Is it time to sell Microsoft or short the stock in trading if you do not own it? The Wall Street Journal writes about Microsoft’s Cloudier Future. Microsoft has had a new CEO for a year during which time the stock rose thirty percent. Then Microsoft released second quarter results and poor projections for the year to come.
The stock tumbled by 9% Tuesday afternoon, on pace for its worst single-day drop in 18 months, following Monday’s release of fiscal second-quarter results and the company’s accompanying outlook.
The midpoint of Microsoft’s revenue outlook for the current fiscal quarter is nearly $3 billion short of Wall Street’s consensus forecast. Some of that relates to currency effects and struggles in China and Japan.
But some reflects the fact that Microsoft is transitioning a rather large business to a new model, and not getting any uplift from a stagnant personal computer market in the meantime.

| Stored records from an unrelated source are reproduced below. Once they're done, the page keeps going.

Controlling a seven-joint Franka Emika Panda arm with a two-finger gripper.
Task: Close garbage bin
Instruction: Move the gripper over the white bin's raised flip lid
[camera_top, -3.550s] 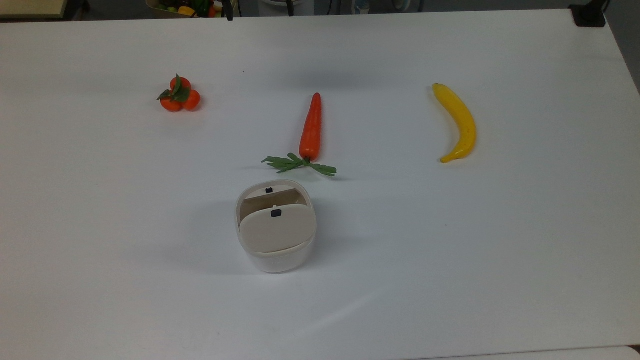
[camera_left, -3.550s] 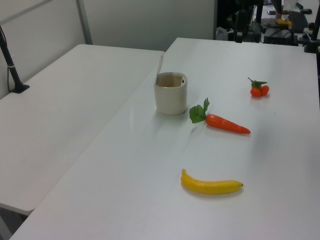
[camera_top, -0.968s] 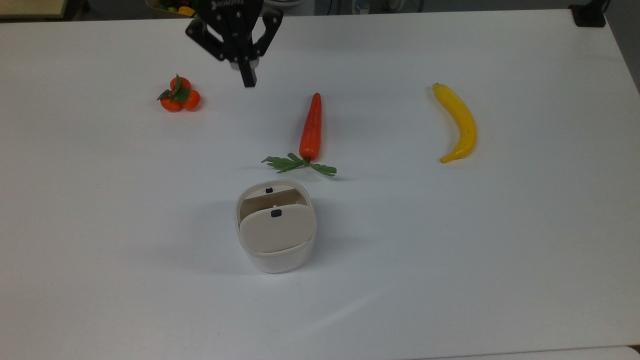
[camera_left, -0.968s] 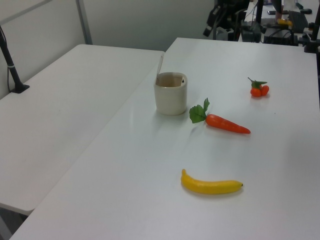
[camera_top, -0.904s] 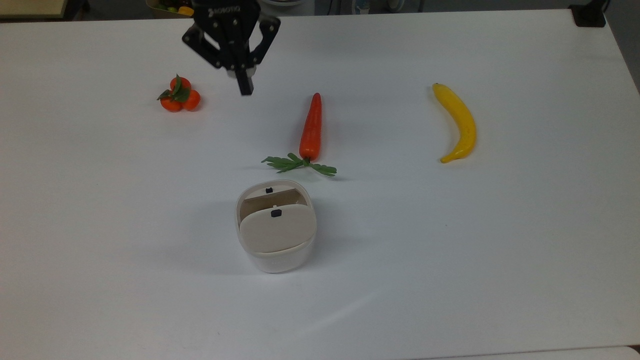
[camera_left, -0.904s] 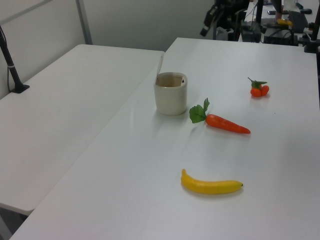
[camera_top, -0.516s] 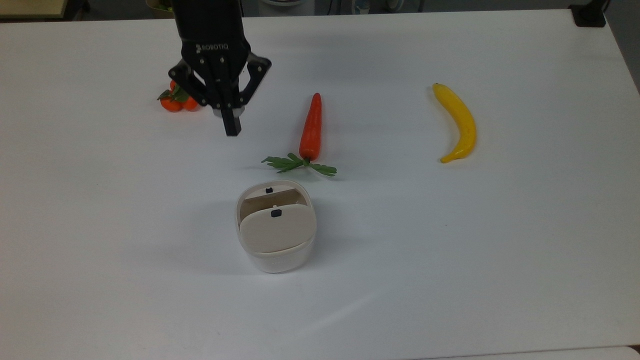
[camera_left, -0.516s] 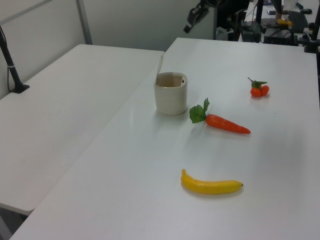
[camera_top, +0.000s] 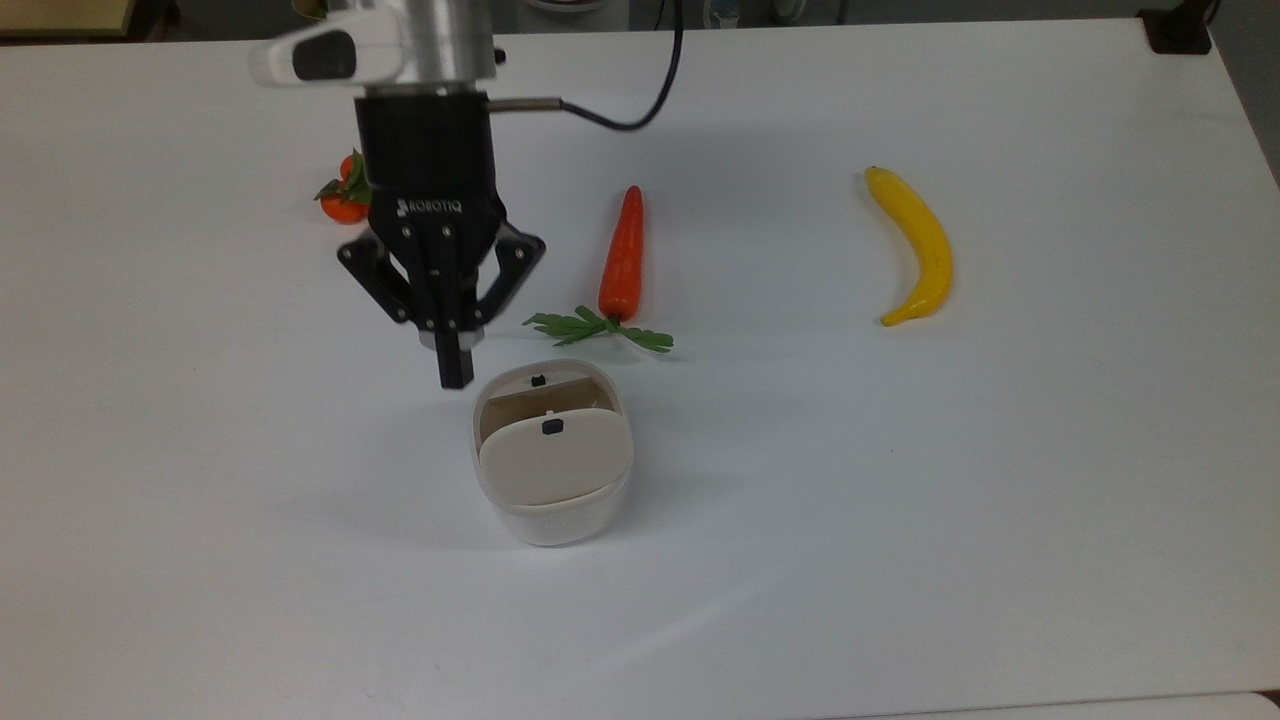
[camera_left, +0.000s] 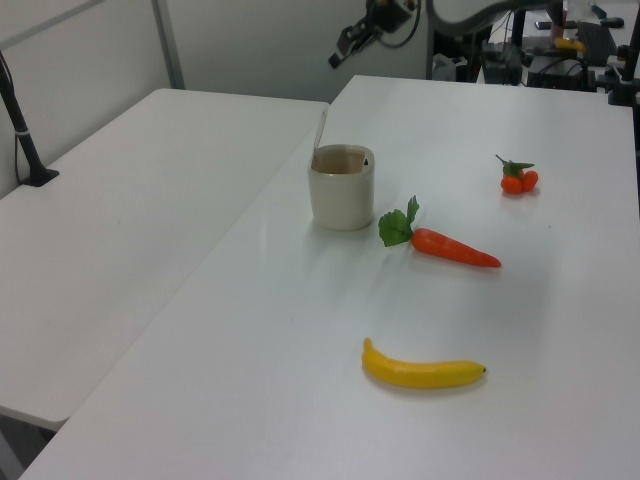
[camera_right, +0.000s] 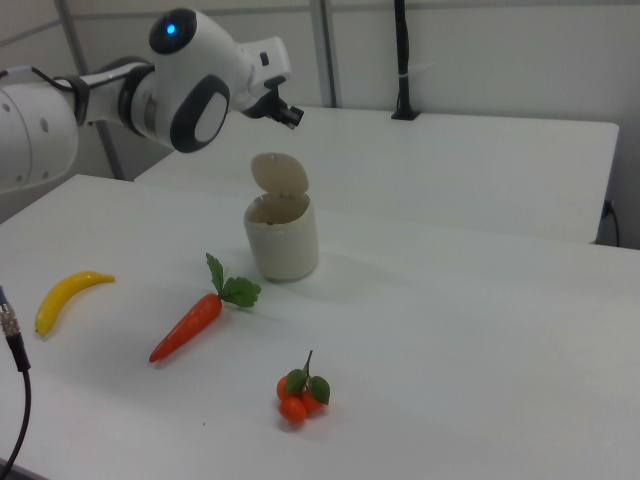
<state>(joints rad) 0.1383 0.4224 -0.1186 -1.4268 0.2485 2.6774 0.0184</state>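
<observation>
Nearest the top view's bottom edge sits the garbage bin (camera_top: 551, 455) on the white table (camera_top: 900, 500), beige lid (camera_right: 280, 174) standing up and open. Just past it lie the carrot (camera_top: 621, 255), banana (camera_top: 915, 245) and tangerines (camera_top: 343, 197). The gripper (camera_top: 456, 372) hangs in the air by the bin's rim on the top view's left, fingers pressed together, holding nothing.

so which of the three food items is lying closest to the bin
The carrot: its green leaves nearly reach the bin, while the banana and the oranges lie much farther off.
</observation>
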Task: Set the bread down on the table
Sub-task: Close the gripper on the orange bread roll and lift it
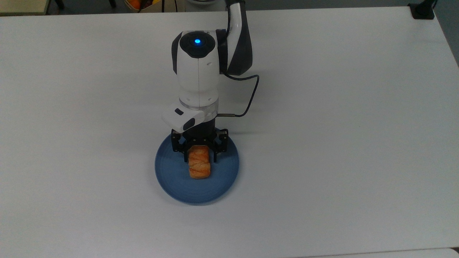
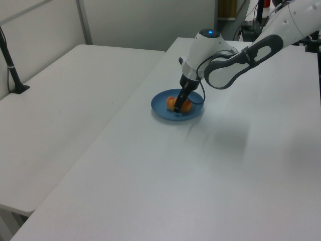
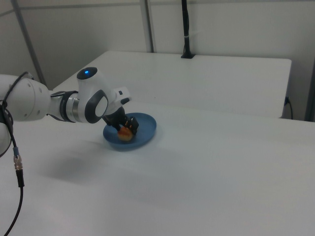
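While the bread (image 1: pixel 199 163) lies on the blue plate (image 1: pixel 172 179) near the middle of the table (image 1: pixel 340 125), the gripper (image 1: pixel 199 158) straddles its far end, fingers spread on either side.

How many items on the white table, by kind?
Bread: 1
Blue plate: 1
Total: 2, both on the table, with the gripper straddling the bread.
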You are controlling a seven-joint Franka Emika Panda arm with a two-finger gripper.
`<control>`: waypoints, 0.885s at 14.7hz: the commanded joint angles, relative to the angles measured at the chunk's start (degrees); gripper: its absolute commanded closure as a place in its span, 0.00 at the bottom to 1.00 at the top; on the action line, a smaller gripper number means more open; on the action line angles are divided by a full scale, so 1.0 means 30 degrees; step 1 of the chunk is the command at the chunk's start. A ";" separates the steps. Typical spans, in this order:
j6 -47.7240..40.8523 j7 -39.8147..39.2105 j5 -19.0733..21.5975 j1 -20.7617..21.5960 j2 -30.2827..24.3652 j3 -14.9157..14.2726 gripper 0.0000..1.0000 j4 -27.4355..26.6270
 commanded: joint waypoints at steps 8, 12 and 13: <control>0.0057 -0.0240 -0.0019 0.0130 -0.1292 -0.0137 0.66 -0.0186; -0.0849 -0.0327 -0.0106 -0.0367 -0.4364 -0.0166 0.66 -0.3256; -0.1316 -0.0357 -0.0368 -0.0542 -0.5213 -0.0166 0.66 -0.4134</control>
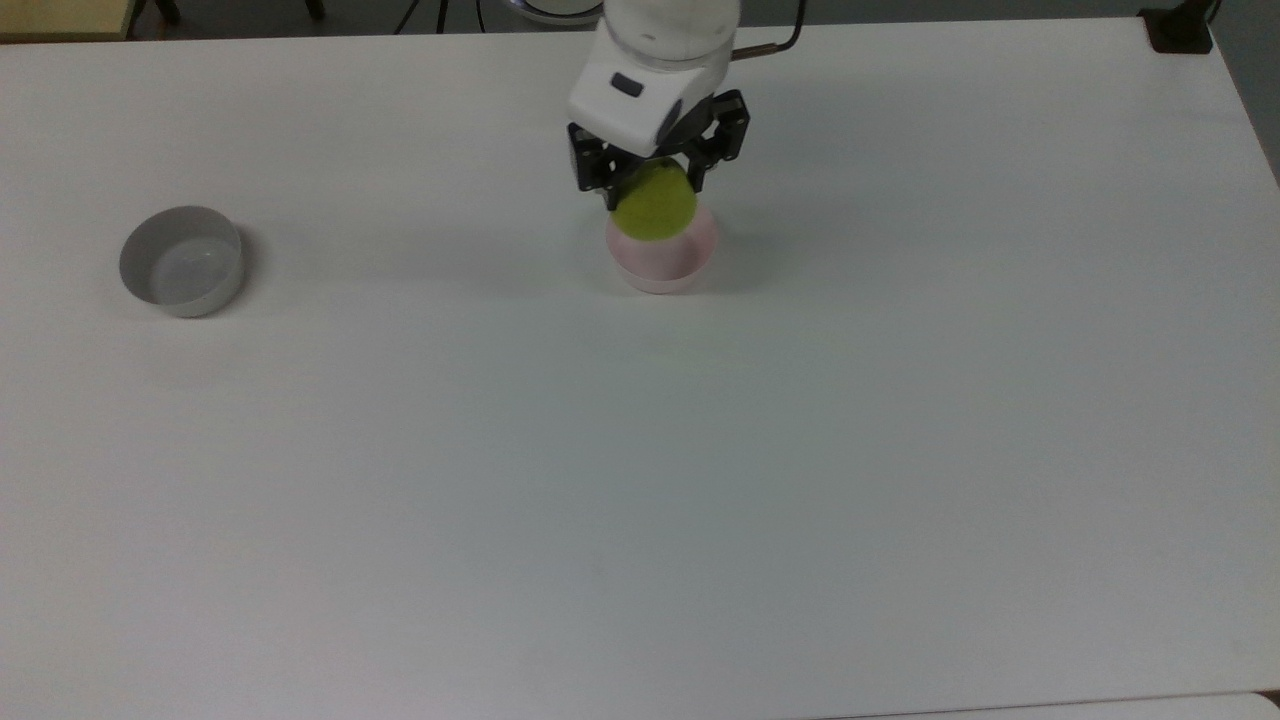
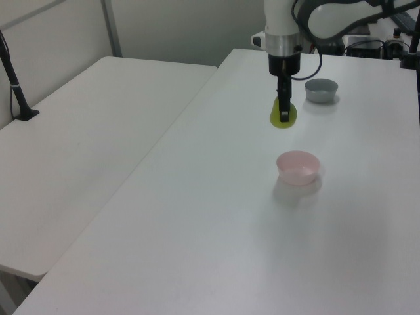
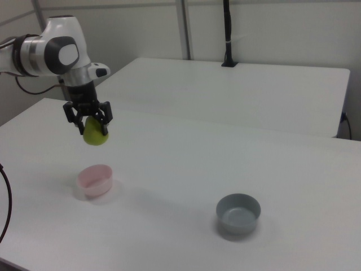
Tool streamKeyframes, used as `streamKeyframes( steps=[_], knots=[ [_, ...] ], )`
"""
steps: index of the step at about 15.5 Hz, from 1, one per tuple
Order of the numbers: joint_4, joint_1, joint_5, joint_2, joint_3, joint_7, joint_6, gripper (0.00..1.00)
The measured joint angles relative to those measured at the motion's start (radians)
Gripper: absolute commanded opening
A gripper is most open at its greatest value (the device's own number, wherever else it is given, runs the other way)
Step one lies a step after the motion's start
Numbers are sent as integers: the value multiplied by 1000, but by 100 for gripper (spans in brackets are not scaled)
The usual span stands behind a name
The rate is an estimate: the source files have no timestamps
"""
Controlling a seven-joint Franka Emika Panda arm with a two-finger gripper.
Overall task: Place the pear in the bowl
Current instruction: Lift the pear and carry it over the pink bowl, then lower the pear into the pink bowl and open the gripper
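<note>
**Pear held aloft over the pink bowl**

The gripper (image 1: 655,185) has its black fingers (image 3: 105,116) closed on the upper part of the pear (image 1: 654,203), whose rounded yellow-green body hangs below them. In the right view the pear (image 3: 95,132) is clear of the tabletop (image 1: 700,480), above the bowl (image 3: 95,179). A grey bowl (image 1: 182,260) sits well apart.
</note>
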Motion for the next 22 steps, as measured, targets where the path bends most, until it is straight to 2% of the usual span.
streamKeyframes(
  steps=[5, 10, 12, 13, 15, 16, 22],
  knots=[
    [-59, 26, 0, 13, 0, 0, -22, 21],
    [-78, 31, 0, 114, 0, 0, -21, 22],
    [-78, 32, 0, 137, 0, 0, -21, 35],
    [-78, 32, 0, 144, 0, 0, -21, 50],
    [-77, 32, 0, 148, 0, 0, -21, 97],
    [-77, 32, 0, 148, -1, 0, -21, 100],
    [-68, 31, 0, 145, -4, 0, -21, 100]
  ],
)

So investors are left with a quandary: Is Microsoft an aging tech giant that is scrambling rather late in the game? Or is it a fast-growing cloud business that also generates sizable profits in a legacy business?
The question the Journal poses is whether to look at the stock as a failing tech company or to focus on it promising cloud business and huge legacy business profits.
Bad News
Microsoft does not like the prospects for the rest of 2015. Microsoft warns of soft sales and incomes as they transition to a cloud business and otherwise adjust their business model.
The first reason, mentioned repeatedly, was that businesses are no longer frantically upgrading their XP PCs anymore. Microsoft ended support of XP last year, forcing all companies using the old operating system to move to a newer version already. Most moved to Windows 7. But now, buying patterns have returned to their normal “pre-XP” levels. That means that Windows sales to businesses will shrink compared to the boom going on last year.
The company mentioned several times on its earnings call that it’s having trouble with sales in the big growth market of China. It is also struggling in Japan. The strong dollar means unfavorable foreign-exchange rates compared with last year. That will hurt revenue to the tune of 4%, Microsoft warned.
The future for Microsoft is their cloud computing business which they are financing to a tune of $1.5 billion this year. There will be a lag between giving away these services to entice users and getting to charge at a later date. The question is if it is time to sell Microsoft or short the stock while all this is happening and wait to buy at a later date?
Not Just Microsoft
It was not just Microsoft that was hit recently. The strong dollar has hurt sales and services for other companies as well. Caterpillar fell seven and a half percent on poor earnings forecasts. Bloomberg notes the Caterpillar plunge in stock price.
Caterpillar plunged 7.5 percent after forecasting 2015 results that trailed estimates as plunging oil prices signal lower demand from energy companies.
The dollar is too strong and low oil prices have reduced demand for Caterpillar equipment in the energy sector. It is not only time to sell Microsoft but many other stocks as well.